### Exercise brief
What is needed is the exact text of each line in the listing below from the one with "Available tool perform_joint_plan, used" up to and including the one with "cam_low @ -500", and no pictures.

### Source data
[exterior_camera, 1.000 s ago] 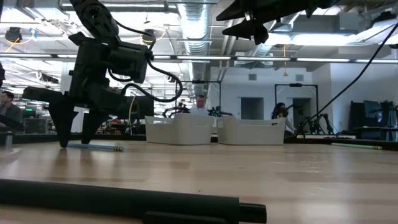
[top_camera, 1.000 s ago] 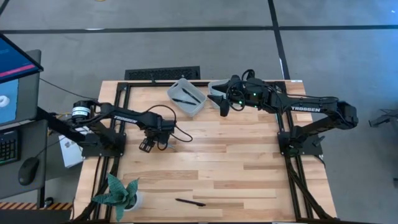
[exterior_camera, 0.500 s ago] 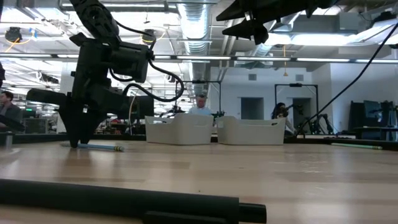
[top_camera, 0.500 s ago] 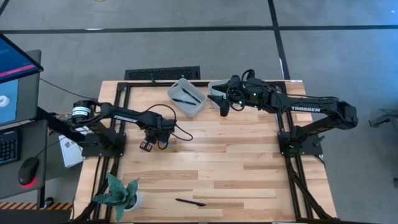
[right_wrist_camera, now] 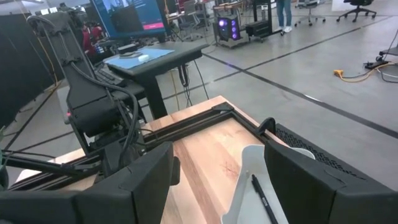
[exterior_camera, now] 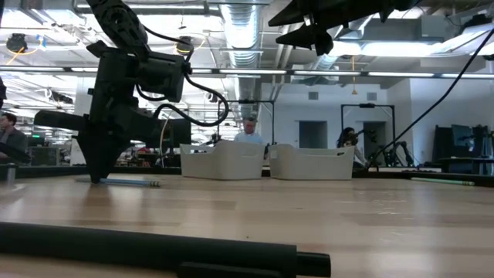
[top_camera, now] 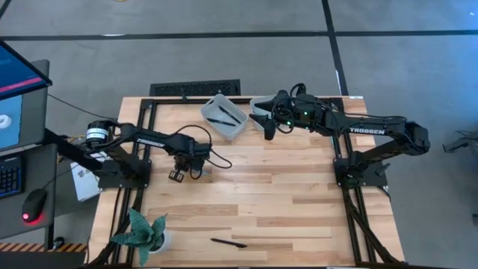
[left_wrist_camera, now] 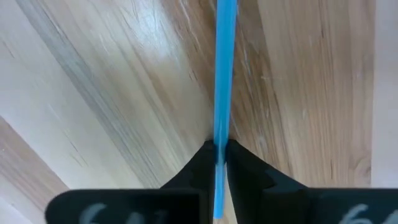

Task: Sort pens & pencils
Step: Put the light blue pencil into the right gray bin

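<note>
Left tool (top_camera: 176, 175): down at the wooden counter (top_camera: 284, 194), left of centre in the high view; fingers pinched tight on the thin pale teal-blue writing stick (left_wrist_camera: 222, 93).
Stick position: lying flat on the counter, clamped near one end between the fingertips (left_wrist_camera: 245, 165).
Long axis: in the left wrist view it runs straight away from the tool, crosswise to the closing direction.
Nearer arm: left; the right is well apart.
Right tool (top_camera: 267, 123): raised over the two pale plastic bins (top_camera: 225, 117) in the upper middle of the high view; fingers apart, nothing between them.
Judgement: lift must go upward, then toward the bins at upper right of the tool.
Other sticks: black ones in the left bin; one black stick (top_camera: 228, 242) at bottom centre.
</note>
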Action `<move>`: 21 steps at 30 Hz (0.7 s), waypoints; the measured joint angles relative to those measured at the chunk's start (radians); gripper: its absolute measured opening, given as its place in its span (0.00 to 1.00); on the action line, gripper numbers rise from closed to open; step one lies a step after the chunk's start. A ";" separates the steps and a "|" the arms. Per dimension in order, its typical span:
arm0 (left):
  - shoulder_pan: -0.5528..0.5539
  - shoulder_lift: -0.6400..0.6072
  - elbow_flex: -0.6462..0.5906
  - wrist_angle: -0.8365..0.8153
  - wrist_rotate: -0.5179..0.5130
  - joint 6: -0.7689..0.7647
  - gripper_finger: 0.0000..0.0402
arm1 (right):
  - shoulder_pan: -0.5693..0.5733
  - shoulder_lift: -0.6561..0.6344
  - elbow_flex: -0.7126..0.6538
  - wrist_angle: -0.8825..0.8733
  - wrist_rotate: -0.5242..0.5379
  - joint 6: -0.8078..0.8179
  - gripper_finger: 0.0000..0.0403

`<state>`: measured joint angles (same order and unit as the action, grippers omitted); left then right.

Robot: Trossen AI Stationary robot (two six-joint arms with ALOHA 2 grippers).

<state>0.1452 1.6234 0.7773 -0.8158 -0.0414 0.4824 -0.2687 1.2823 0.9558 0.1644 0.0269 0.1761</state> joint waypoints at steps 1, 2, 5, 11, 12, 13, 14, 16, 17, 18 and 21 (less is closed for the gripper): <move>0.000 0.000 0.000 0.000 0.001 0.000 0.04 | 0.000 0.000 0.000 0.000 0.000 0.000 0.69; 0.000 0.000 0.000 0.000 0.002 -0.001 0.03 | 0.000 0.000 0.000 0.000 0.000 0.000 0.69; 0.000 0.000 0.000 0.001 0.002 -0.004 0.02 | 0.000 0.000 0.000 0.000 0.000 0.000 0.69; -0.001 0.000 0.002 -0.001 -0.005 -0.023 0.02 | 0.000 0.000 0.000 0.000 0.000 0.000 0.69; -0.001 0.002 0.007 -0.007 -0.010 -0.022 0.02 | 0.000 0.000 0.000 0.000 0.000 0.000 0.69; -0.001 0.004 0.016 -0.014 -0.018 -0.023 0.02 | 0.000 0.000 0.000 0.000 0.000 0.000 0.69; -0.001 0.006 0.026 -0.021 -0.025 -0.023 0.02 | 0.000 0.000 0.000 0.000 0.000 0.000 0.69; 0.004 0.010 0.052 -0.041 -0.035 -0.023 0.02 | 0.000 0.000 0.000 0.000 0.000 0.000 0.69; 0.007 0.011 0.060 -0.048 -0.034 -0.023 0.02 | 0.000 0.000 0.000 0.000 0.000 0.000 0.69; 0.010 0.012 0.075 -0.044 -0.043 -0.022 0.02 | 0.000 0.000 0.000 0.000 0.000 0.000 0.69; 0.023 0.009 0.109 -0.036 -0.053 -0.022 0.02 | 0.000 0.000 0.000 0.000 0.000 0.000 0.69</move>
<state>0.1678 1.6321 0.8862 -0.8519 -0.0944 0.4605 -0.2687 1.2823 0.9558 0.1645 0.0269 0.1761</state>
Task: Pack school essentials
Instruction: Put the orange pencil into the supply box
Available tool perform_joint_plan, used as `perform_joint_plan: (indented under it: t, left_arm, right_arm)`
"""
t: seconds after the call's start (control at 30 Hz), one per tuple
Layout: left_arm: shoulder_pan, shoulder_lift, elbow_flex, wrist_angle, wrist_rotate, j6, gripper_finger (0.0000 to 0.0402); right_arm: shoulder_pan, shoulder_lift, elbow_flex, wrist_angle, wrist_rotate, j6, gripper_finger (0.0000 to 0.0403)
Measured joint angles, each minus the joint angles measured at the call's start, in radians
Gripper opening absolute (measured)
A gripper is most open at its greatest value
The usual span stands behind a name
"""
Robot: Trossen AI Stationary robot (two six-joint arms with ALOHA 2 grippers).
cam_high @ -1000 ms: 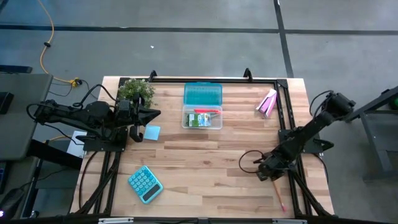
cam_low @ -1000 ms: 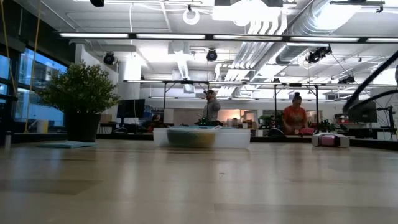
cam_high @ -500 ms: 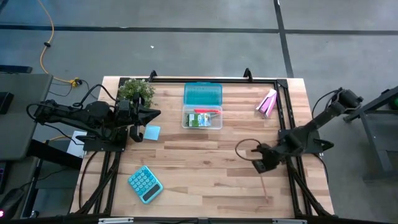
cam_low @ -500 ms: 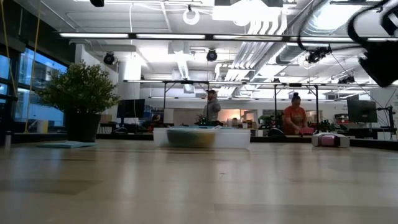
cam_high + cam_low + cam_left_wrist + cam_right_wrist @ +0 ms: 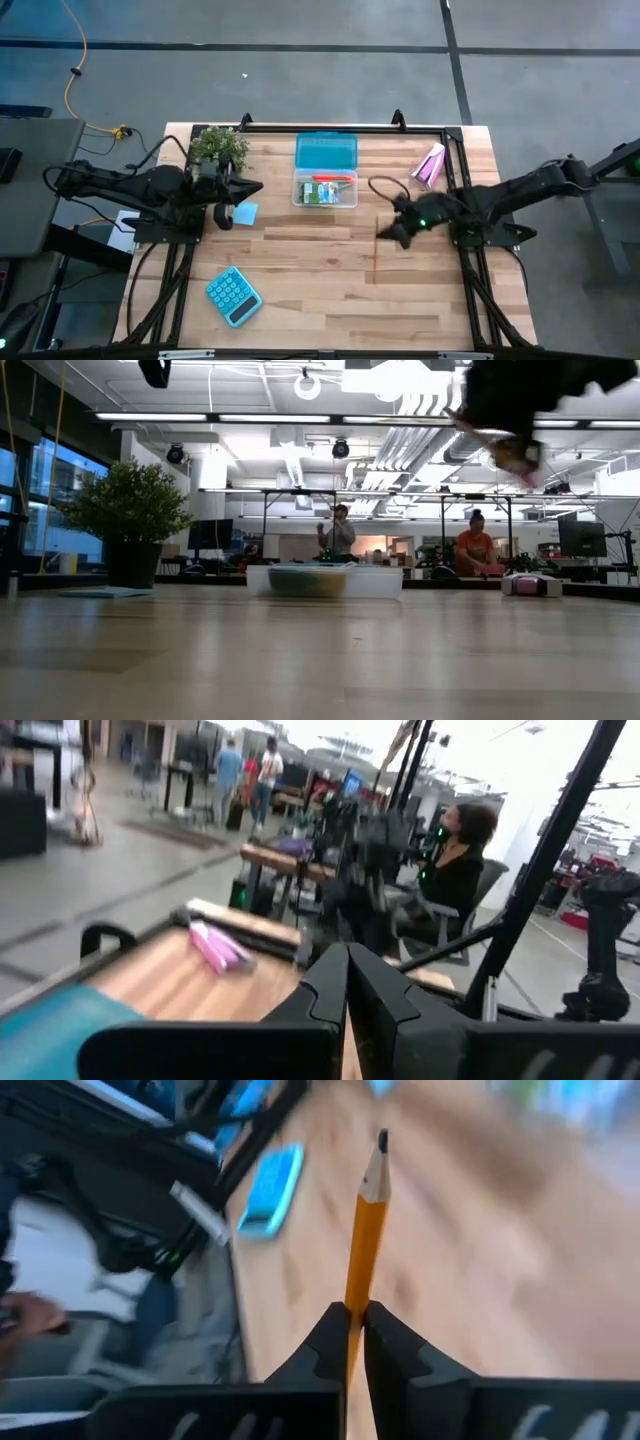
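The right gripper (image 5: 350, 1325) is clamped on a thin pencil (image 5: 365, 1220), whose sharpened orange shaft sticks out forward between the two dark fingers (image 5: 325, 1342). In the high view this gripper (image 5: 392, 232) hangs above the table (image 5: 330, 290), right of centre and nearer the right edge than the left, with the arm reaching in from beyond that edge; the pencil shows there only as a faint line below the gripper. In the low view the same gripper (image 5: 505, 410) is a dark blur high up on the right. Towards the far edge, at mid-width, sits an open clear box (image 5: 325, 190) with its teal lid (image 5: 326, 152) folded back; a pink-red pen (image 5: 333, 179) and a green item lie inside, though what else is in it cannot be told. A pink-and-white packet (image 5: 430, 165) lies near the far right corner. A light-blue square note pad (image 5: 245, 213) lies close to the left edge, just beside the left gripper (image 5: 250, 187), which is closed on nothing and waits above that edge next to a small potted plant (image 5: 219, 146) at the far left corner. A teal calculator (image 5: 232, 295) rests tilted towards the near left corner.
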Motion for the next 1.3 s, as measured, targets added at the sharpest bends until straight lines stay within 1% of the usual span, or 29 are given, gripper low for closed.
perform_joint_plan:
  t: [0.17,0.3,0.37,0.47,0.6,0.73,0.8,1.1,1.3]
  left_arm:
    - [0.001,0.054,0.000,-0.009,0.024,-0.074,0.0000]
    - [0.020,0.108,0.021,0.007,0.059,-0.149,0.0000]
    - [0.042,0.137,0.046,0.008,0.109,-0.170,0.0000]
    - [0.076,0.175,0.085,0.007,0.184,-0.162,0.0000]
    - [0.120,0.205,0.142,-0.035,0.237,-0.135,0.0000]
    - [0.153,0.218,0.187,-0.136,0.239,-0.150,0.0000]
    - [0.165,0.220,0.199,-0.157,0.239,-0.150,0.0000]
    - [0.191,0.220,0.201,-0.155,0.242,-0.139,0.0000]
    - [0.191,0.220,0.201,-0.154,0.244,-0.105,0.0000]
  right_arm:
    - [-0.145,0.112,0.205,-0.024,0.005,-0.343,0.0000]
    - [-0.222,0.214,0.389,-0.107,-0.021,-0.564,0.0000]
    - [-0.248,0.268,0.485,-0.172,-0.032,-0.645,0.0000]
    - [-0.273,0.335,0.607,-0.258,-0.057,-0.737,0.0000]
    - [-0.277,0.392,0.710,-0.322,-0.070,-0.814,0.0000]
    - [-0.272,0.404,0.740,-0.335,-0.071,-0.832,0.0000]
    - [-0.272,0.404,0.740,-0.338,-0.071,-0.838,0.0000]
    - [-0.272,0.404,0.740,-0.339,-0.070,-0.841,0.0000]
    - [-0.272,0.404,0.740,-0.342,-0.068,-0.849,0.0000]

### Response area
Available tool perform_joint_plan, used as `perform_joint_plan: (indented under it: t, left_arm, right_arm)`
"""
t: seconds after the call's start (control at 30 Hz), one per tuple
Layout: left_arm: shoulder_pan, shoulder_lift, elbow_flex, wrist_angle, wrist_rotate, j6, gripper_finger (0.0000 to 0.0402); right_arm: shoulder_pan, shoulder_lift, elbow_flex, wrist_angle, wrist_rotate, j6, gripper_finger (0.0000 to 0.0403)
Measured joint angles, each minus the joint angles measured at the call's start, in radians
Gripper opening absolute (measured)
A gripper is most open at its greatest value
The usual span stands behind a name
"""
Robot: Trossen AI Stationary robot (two six-joint arms with ALOHA 2 grippers).
cam_high @ -1000 ms: 
cam_low @ -1000 ms: 
cam_high @ -500 ms: 
cam_low @ -500 ms: 

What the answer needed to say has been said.